▸ To do: Every line below between the line holding "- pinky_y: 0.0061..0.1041" and the line holding "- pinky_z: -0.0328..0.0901", inclusive, should be repeated exactly, and all other lines omitted.

= Beginning of Section =

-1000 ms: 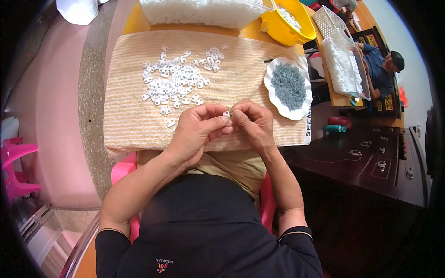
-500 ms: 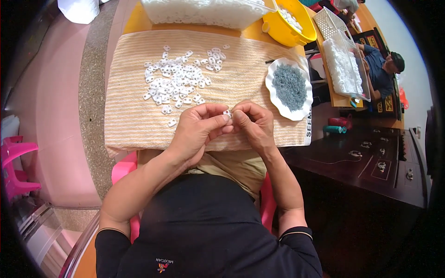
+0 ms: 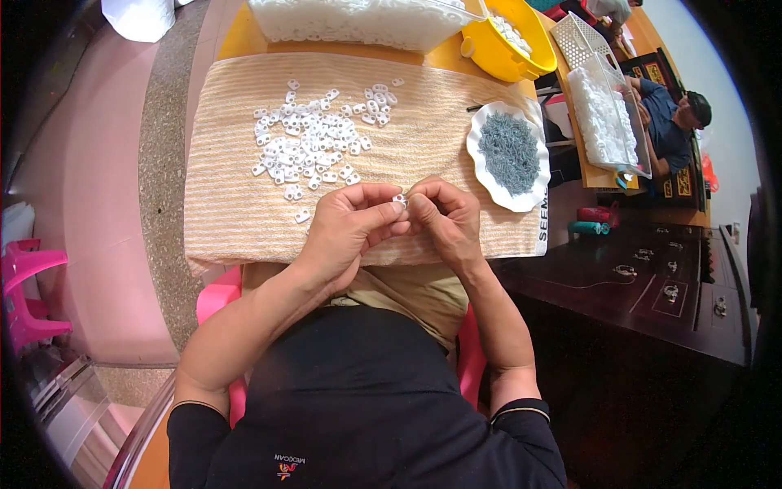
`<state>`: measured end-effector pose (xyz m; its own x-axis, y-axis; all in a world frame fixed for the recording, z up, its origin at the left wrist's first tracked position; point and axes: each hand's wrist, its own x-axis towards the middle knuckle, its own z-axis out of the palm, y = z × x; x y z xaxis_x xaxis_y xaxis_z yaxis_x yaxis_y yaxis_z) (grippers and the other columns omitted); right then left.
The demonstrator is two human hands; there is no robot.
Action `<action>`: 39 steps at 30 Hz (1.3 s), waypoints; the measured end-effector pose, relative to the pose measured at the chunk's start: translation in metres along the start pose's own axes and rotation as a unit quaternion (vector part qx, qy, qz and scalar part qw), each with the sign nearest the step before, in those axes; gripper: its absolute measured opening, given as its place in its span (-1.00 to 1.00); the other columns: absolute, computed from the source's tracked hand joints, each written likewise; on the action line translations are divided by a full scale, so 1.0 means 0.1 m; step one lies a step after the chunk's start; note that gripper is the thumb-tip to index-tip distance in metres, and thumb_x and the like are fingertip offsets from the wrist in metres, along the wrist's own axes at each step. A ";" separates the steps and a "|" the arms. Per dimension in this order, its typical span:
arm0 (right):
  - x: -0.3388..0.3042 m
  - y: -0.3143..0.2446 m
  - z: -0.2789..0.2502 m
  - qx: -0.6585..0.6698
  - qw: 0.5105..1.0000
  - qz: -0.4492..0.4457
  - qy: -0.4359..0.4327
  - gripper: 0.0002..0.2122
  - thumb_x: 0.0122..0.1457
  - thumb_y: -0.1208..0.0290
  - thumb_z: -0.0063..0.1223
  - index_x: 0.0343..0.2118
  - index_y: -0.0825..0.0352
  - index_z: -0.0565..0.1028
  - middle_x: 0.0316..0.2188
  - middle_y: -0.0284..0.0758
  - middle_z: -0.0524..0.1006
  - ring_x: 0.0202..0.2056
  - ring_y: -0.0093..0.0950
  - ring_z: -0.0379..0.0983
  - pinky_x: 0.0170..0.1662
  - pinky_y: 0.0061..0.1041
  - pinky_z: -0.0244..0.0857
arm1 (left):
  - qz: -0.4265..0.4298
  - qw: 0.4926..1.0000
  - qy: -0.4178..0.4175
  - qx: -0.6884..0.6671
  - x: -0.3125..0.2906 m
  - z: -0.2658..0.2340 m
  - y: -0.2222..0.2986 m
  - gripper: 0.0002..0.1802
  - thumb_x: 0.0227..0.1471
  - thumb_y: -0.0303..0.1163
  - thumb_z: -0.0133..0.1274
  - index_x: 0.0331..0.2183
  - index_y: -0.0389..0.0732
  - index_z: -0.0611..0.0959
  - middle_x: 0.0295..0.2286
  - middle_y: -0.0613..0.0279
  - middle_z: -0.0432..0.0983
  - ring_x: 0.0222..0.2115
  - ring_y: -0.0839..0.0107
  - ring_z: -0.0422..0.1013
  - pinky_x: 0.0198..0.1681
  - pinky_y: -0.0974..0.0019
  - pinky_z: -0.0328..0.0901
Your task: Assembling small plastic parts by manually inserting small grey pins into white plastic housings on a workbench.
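Note:
Between thumb and fingers, my left hand pinches a small white plastic piece with holes in it. My right hand meets it there, thumb and forefinger pressed together against the piece's right side. Whether those fingertips also hold a tiny part is hidden. Beyond my left hand, many more white plastic pieces lie loose in a heap on the striped towel. To the right, a white wavy-edged plate holds a pile of small grey parts.
A clear bin of white pieces and a yellow basin stand at the table's far edge. Farther right, another person sits beside a clear box of white pieces. A dark wooden cabinet is at the right; a pink stool stands left.

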<state>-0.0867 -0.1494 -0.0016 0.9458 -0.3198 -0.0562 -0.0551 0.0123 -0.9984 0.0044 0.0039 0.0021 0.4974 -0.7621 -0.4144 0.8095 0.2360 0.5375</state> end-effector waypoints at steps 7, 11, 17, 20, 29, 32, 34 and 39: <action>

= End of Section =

▸ Answer box:
  - pinky_y: 0.0061..0.1041
  - pinky_z: -0.0244..0.0857
arm1 (left):
  - qz: -0.4265..0.4298
  - qw: 0.4926..1.0000
  - qy: -0.4178..0.4175
  - qx: -0.6884..0.6671
  - x: -0.3125..0.2906 m
  - z: -0.2658..0.2340 m
  - y: -0.2222..0.2986 m
  - gripper: 0.0002..0.1802
  - thumb_x: 0.0227..0.1471
  - thumb_y: -0.0303..0.1163
  - thumb_z: -0.0133..0.1274
  - index_x: 0.0331..0.2183
  - index_y: -0.0389..0.0732
  - index_z: -0.0611..0.0959
  - middle_x: 0.0295..0.2286
  - middle_y: -0.0613..0.0279
  - middle_z: -0.0432..0.0983
  - ring_x: 0.0222..0.2115
  - ring_y: -0.0839..0.0107
  - ring_z: -0.0422..0.1013
  - pinky_x: 0.0198..0.1681
  - pinky_y: -0.0974..0.0019
  - pinky_z: -0.0328..0.0901

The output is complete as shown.